→ AIM OF THE EXERCISE
Every line of the listing should be retyped exactly, but none of the pictures should be.

→ COLLECTED DATA
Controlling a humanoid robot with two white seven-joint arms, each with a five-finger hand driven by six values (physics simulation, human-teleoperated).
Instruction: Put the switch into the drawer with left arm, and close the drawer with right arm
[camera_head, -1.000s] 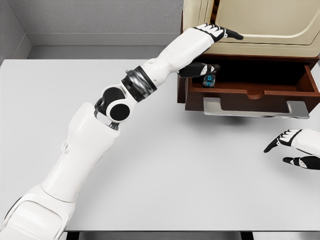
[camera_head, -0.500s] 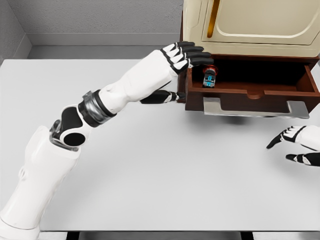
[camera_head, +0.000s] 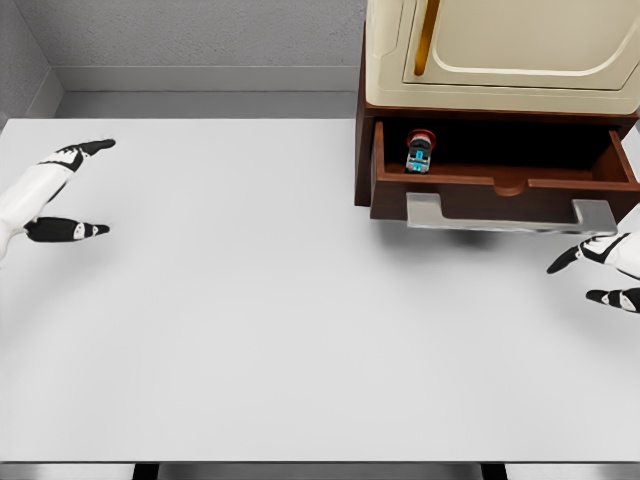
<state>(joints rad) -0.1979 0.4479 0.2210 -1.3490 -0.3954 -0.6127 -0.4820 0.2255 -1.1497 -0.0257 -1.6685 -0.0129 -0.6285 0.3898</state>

→ REPLY
Controlling a humanoid robot with two white seven-joint arms, each with a five-finger hand driven by six values (physics simulation, human-teleoperated).
Instruction: Put the switch into the drawer with left arm, and close the drawer with right arm
[camera_head, -1.000s] 
[camera_head, -0.500s] 
[camera_head, +0.000s] 
<state>(joints rad) -0.1979 0.4479 0.2210 -1.3490 -0.3954 -0.6127 -0.4820 0.2255 -1.1497 -0.0257 -1.6685 -0.0129 -0.6285 0.3898</state>

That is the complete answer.